SUPERSEDES 21.5
This is more what I have in mind, as a first draft. In particular, I
pretty much think that the long Examples and Compatibility Notes
sections should be moved to the Lispref, leaving behind about 10 terse
lines (including a reference to the Lispref).
(I thought I sent this a couple of days ago, but apparently not; at
least, it didn't make it to XEmacs Patches.)
2006-11-25 Stephen J. Turnbull <stephen(a)xemacs.org>
* test.c (make-char): Clarify docstring. Thanks to Aidan
Kehoe for inspiration, discussion, and some wording.
diff --git a/src/text.c b/src/text.c
index c5d7aee..63f56b4 100644
--- a/src/text.c
+++ b/src/text.c
@@ -4840,27 +4840,76 @@ Lstream_funget_ichar (Lstream *stream, I
/************************************************************************/
DEFUN ("make-char", Fmake_char, 2, 3, 0, /*
-Make a character from CHARSET and octets ARG1 and ARG2.

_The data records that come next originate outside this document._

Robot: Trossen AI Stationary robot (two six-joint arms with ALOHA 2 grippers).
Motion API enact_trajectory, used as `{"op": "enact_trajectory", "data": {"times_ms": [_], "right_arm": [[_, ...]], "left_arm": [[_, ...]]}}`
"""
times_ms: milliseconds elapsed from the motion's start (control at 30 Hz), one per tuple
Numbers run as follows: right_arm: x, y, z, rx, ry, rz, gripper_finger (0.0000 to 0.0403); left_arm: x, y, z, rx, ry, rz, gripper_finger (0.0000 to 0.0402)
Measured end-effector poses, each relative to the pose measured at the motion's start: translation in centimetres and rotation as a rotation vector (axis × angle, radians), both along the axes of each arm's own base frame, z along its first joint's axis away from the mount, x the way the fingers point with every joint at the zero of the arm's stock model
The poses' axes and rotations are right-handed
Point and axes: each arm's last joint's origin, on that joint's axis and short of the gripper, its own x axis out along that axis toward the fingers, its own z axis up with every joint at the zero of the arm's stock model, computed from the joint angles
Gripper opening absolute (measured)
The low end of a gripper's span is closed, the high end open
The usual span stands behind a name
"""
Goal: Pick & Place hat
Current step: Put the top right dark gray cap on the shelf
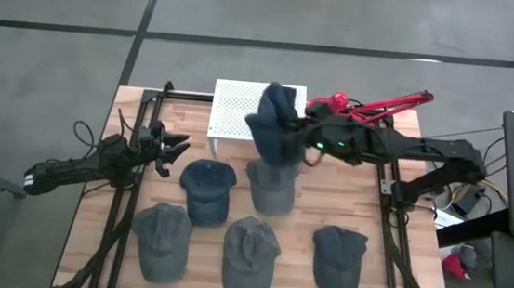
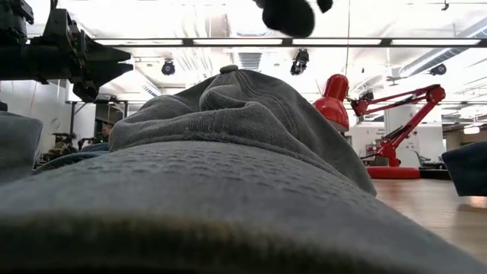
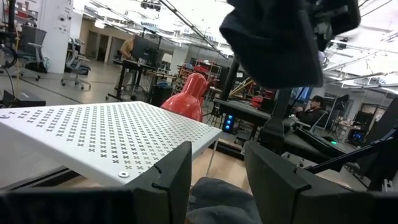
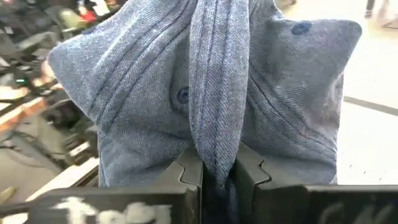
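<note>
Right gripper [image 4: 217,171] is pinched tight on a fold of the blue hat [image 4: 211,93]; the wrist view shows the cloth squeezed between both fingers, the rest bunched up beyond them. In the high view the same hat [image 1: 275,122] hangs off the right gripper [image 1: 301,132] in the air, over the right edge of the white perforated stand [image 1: 234,109] and above the grey hat [image 1: 272,187] lying just in front of the stand. Carry step, I'd say: hat lifted, not placed yet.

Left gripper [image 1: 174,149] waits at the table's left side, fingers spread, nothing between them; its wrist view looks across the stand [image 3: 106,140] toward the hanging hat [image 3: 277,40].

Four more hats on the wooden table [image 1: 394,287]: a blue one [image 1: 207,188] near the left gripper and three grey ones in the front row [image 1: 162,238], [image 1: 250,253], [image 1: 337,258]. Red lamp [image 1: 372,105] behind the right arm.

To do it well: the stand looks like the target, though that's a guess. Keep the pinch firm, since only a fold is gripped. Move further over the stand so the whole hat clears its edge, lower until the cloth rests on the surface, then let go. Releasing here risks the hat sliding off onto the grey one below. Watch the lamp arm when swinging.
</note>
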Motion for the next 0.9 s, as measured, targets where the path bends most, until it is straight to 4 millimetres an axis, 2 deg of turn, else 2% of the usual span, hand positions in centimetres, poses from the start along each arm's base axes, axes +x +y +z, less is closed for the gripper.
{"op": "enact_trajectory", "data": {"times_ms": [167, 300, 533, 900], "right_arm": [[2.6, -1.9, -0.1, -0.004, 0.087, -0.069, 0.0036], [3.6, -3.9, -0.6, -0.016, 0.228, -0.176, 0.0037], [4.2, -6.9, -2.3, 0.071, 0.405, -0.307, 0.0038], [4.9, -10.3, -5.8, 0.192, 0.455, -0.474, 0.0038]], "left_arm": [[0.0, 0.0, 0.0, -0.019, -0.006, -0.004, 0.0152], [0.0, 0.0, 0.0, -0.064, -0.023, -0.012, 0.0152], [0.0, 0.0, 0.0, -0.077, -0.026, -0.014, 0.0151], [0.0, 0.0, 0.0, -0.121, -0.041, -0.022, 0.0151]]}}
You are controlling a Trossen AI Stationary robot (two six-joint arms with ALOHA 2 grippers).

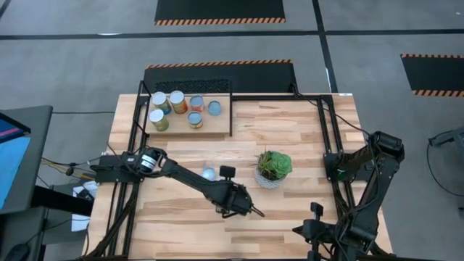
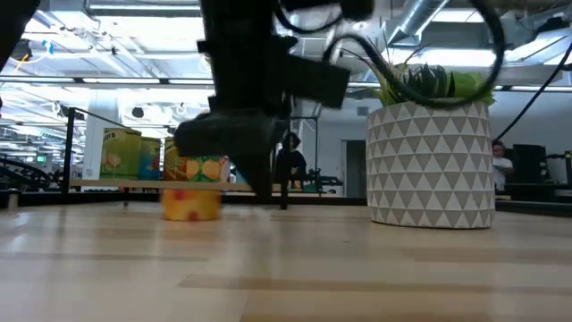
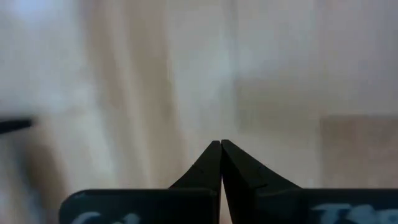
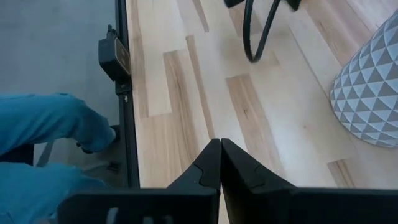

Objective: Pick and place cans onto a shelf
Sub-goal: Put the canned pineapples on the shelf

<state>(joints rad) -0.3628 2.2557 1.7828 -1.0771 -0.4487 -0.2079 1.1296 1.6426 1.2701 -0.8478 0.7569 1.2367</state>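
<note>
Several cans [image 1: 177,101] stand upright on the light-wood shelf [image 1: 217,127] at the table's far left; they also show in the low view [image 2: 121,154]. One can with a pale-blue top [image 1: 209,174] stands on the tabletop beside my left arm; the low view shows its yellow-orange label [image 2: 191,192]. My left gripper [image 1: 255,212] is shut and empty, low over the table's near middle, to the right of that can and near of the plant; its fingers meet in the left wrist view [image 3: 221,146]. My right gripper [image 1: 304,230] is shut and empty at the near right [image 4: 221,144].
A green plant in a white patterned pot [image 1: 272,168] stands mid-table, right of my left gripper, and looms large in the low view [image 2: 431,161]. Black frame bars [image 4: 127,93] run along the table's edges. Something blue and soft [image 4: 43,124] shows beyond the near edge.
</note>
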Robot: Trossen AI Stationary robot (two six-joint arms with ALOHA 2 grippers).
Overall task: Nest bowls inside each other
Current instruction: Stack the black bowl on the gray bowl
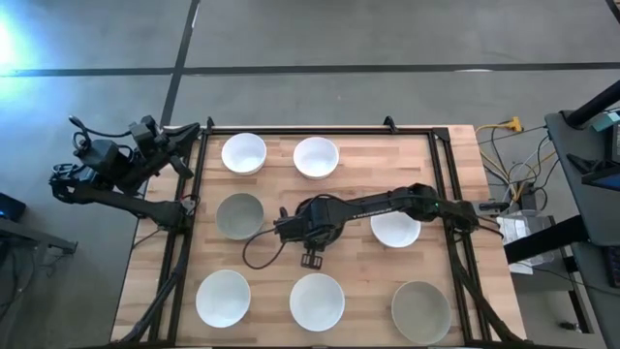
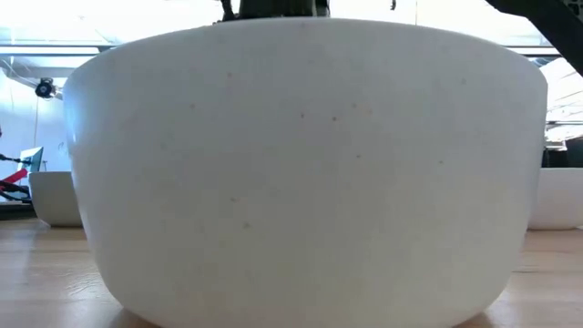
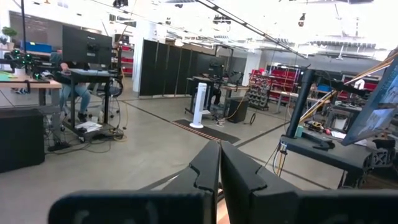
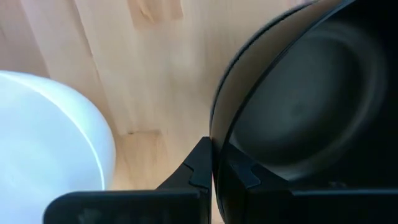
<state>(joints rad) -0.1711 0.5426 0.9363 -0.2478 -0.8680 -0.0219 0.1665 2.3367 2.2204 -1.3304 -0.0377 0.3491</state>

-ARG2 is required only for characters from two-dimensional charsets.
-
-Each octet should be in the range 32 through 127 for a 96 or 96x96
-charset and 33 through 126 for a 94 or 94x94 charset. (Most charsets
-are either 96 or 94x94.) Note that this is 32 more than the values
-typically given for 94x94 charsets. When two octets are required, the
-order is "standard" -- the same as appears in ISO-2022 encodings,
-reference tables, etc.
-
-\(Note the following non-obvious result: Computerized translation
-tables often encode the two octets as the high and low bytes,
-respectively, of a hex short, while when there's only one octet, it
-goes in the low byte. When decoding such a value, you need to treat
-the two cases differently when calling make-char: One is (make-char
-CHARSET HIGH LOW), the other is (make-char CHARSET LOW).)
-
-For example, (make-char 'latin-iso8859-2 185) or (make-char
-'latin-iso8859-2 57) will return the Latin 2 character s with caron.
-
-As another example, the Japanese character for "kawa" (stream), which
+Make a character from CHARSET, ARG1, and ARG2.
+CHARSET is a Lisp charset.
+Each of ARG1 and (optional) ARG2 must be integers.
+
+When compiled with MULE, a Lisp charset describes a mapping from
+positions in a table of characters to the internal encoding. In a
+file, the charset may be changed in midstream by control sequences,
+defined by a Lisp coding system (see `coding-system-p').
+
+CHARSET determines Whether ARG2 may be non-nil. Most charsets require
+ARG2 to be nil. Exceptions are mostly Asian "multibyte character
+sets" (for Chinese, Japanese, and Korean), which require ARG2.
+
+Each of ARG1 (and ARG2, if present) should be in the range 32-127.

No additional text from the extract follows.